--- START ---

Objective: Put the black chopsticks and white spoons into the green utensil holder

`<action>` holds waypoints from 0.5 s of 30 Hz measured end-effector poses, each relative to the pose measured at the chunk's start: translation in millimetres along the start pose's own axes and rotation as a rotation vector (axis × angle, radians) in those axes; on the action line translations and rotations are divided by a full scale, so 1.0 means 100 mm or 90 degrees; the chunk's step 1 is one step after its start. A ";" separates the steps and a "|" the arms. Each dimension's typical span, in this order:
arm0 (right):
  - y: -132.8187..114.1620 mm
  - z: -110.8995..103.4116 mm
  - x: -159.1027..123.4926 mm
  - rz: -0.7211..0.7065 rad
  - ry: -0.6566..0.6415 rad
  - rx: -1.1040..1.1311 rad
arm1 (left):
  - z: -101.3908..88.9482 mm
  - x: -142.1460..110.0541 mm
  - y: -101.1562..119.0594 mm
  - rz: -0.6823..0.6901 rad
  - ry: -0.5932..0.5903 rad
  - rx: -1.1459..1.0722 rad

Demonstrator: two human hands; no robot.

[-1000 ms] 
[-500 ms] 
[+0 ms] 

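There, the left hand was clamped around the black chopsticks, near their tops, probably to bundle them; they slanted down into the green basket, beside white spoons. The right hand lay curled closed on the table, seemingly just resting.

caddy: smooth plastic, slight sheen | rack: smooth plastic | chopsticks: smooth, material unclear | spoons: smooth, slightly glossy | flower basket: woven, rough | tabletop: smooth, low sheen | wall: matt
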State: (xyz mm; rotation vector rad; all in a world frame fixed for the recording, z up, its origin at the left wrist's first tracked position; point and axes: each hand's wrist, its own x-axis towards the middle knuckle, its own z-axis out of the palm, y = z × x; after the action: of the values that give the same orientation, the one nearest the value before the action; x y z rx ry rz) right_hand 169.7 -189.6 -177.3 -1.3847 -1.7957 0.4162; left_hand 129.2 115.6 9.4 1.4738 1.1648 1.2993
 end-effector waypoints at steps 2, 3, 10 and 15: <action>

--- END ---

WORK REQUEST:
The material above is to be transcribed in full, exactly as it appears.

ANSWER TO THIS TASK:
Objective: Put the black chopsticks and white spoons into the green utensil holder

`<action>` holds waypoints from 0.5 s of 30 Hz measured end-effector poses, each relative to the pose measured at the chunk's start: translation in millimetres along the start pose's own axes and rotation as a rotation vector (axis × angle, radians) in those axes; on the action line translations and rotations are divided by a full scale, so 1.0 means 100 mm or 90 degrees; the chunk's step 1 is one step after its start. A ";" separates the steps and a "|" the arms. Each dimension's typical span, in this order:
arm0 (right):
  - y: -132.8187..114.1620 mm
  - z: -110.8995..103.4116 mm
  - x: -159.1027..123.4926 mm
  - rz: -0.7211..0.7065 rad
  - ry: -0.6566..0.6415 rad
  - rx: -1.1040..1.1311 rad
arm1 (left):
  - z: -101.3908..88.9482 mm
  - x: -142.1460..110.0541 mm
  - y: -101.1562..119.0594 mm
  - rz: -0.6823..0.6901 rad
  - ry: -0.5932..0.5903 rad
  - rx: -1.1459..1.0722 rad

Demonstrator: two human hands; no robot.

[-1000 ms] 
[-500 ms] 
[+0 ms] 

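There, the left hand was clamped around the black chopsticks, near their tops, probably to bundle them; they slanted down into the green basket, beside white spoons. The right hand lay curled closed on the table, seemingly just resting.

caddy: smooth plastic, slight sheen | rack: smooth plastic | chopsticks: smooth, material unclear | spoons: smooth, slightly glossy | flower basket: woven, rough | tabletop: smooth, low sheen | wall: matt
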State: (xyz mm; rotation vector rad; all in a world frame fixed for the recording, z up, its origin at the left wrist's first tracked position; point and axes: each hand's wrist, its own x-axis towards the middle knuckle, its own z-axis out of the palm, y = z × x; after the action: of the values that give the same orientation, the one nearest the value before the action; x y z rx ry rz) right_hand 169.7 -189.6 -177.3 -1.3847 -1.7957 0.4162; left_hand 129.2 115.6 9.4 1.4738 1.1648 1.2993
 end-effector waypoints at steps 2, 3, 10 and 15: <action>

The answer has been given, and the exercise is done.